You can use Amara 2.x and html5lib to process HTML, even horrible "tag soup" HTML, and to some extent non-well-formed XML. The following code (cleanup.py) will help demonstrate. It takes tag soup from the standard input and puts out a cleaned result to standard output.
#cleanup.py
import sys
from amara.bindery import html
from amara import xml_print
doc = html.parse(sys.stdin)
xml_print(doc)
For example, using:
<html><body onload="" color="white"><p>Spam!<p>Eggs!</body></html>
Run through cleanup.py:
echo '<html><body onload="" color="white"><p>Spam!<p>Eggs!</body></html>' | python cleanup.py
<?xml version="1.0" encoding="UTF-8"?>
<html><head/><body color="white" onload=""><p>Spam!</p><p>Eggs!
</p></body></html>
It will even find HTML buried in junk:
XXX<html><body onload="" color="white"><p>Spam!<p>Eggs!</body></html>YYY
Run through cleanup.py:
echo 'XXX<html><body onload="" color="white"><p>Spam!<p>Eggs!</body></html>YYY' | python cleanup.py
<?xml version="1.0" encoding="UTF-8"?>
<html><head/><body color="white" onload="">XXX<p>Spam!</p><p>Eggs!YYY
</p></body></html>
As you can see it pulls the surrounding material into the HTML.

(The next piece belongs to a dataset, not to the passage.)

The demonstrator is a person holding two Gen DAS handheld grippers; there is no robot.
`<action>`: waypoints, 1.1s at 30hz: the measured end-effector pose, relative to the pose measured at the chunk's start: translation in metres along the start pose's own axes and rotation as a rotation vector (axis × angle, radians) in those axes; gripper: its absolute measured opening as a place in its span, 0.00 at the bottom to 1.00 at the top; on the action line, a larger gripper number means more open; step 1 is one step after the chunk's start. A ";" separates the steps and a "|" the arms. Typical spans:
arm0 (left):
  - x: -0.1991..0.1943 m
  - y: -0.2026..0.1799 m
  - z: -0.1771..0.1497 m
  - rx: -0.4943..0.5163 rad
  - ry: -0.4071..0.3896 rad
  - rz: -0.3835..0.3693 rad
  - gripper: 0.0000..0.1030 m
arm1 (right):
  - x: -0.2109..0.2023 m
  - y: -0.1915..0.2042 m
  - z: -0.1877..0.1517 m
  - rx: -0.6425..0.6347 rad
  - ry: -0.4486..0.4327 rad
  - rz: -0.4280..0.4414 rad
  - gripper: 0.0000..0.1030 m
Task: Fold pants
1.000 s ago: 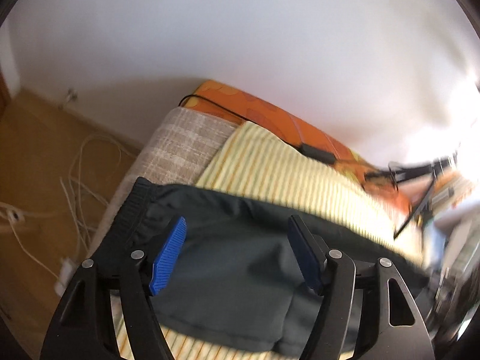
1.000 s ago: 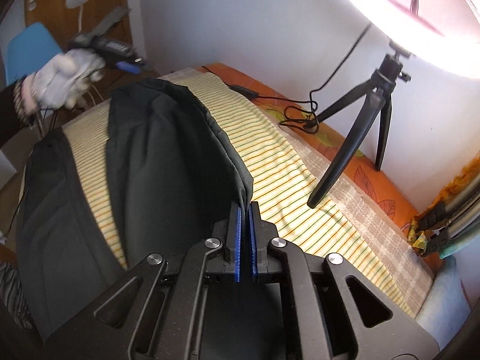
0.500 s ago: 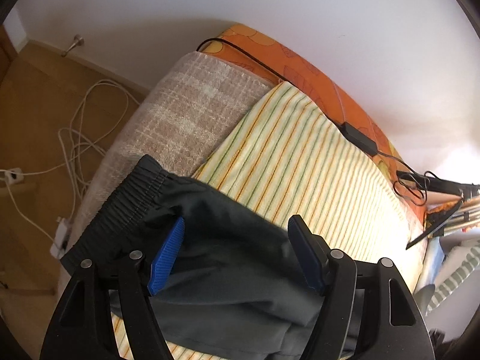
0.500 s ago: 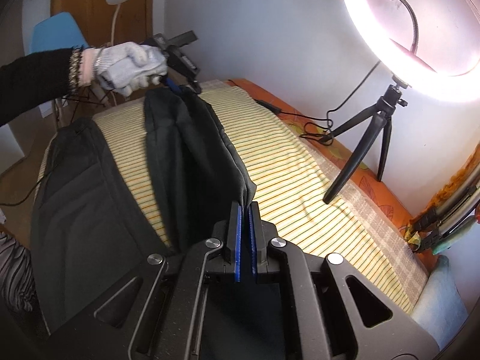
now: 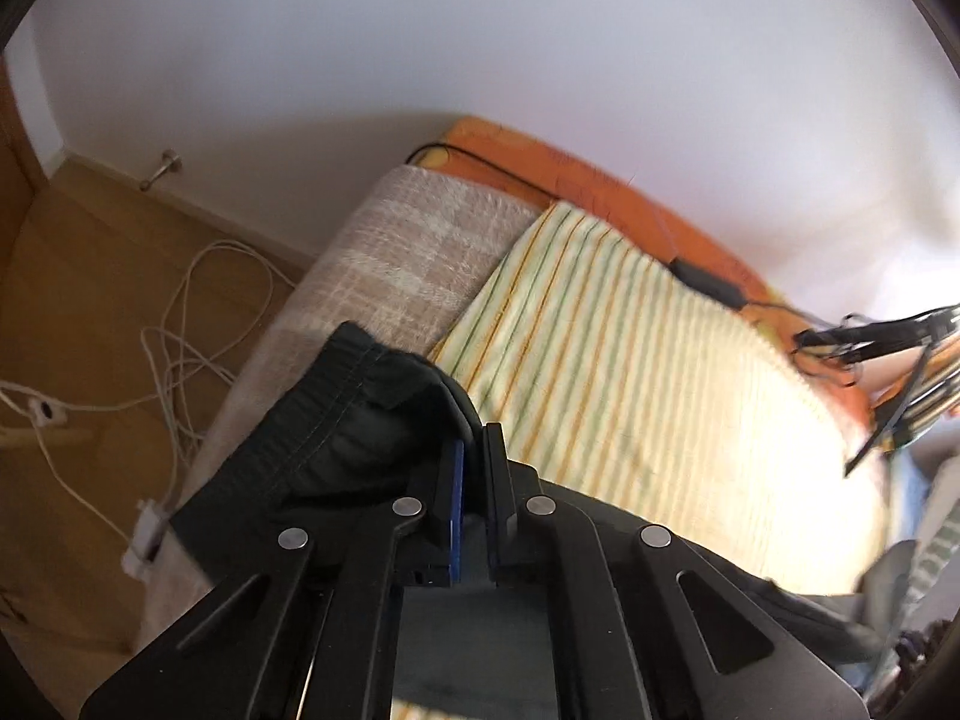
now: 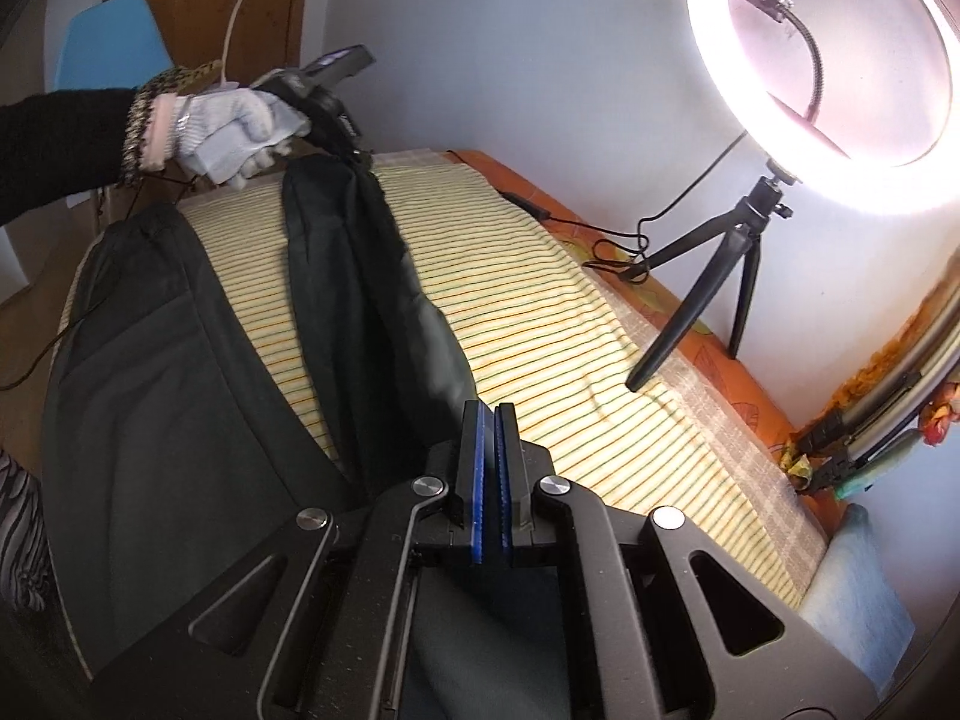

<foo>XXXX</foo><html><body onload="" color="white"><p>Hi !</p></body></html>YYYY<foo/>
echo '<foo>XXXX</foo><html><body onload="" color="white"><p>Hi !</p></body></html>YYYY<foo/>' | python cleanup.py
<?xml version="1.0" encoding="UTF-8"?>
<html><head/><body color="white" onload=""><foo>XXXX</foo><p>Hi !</p>YYYY<foo>
</foo></body></html>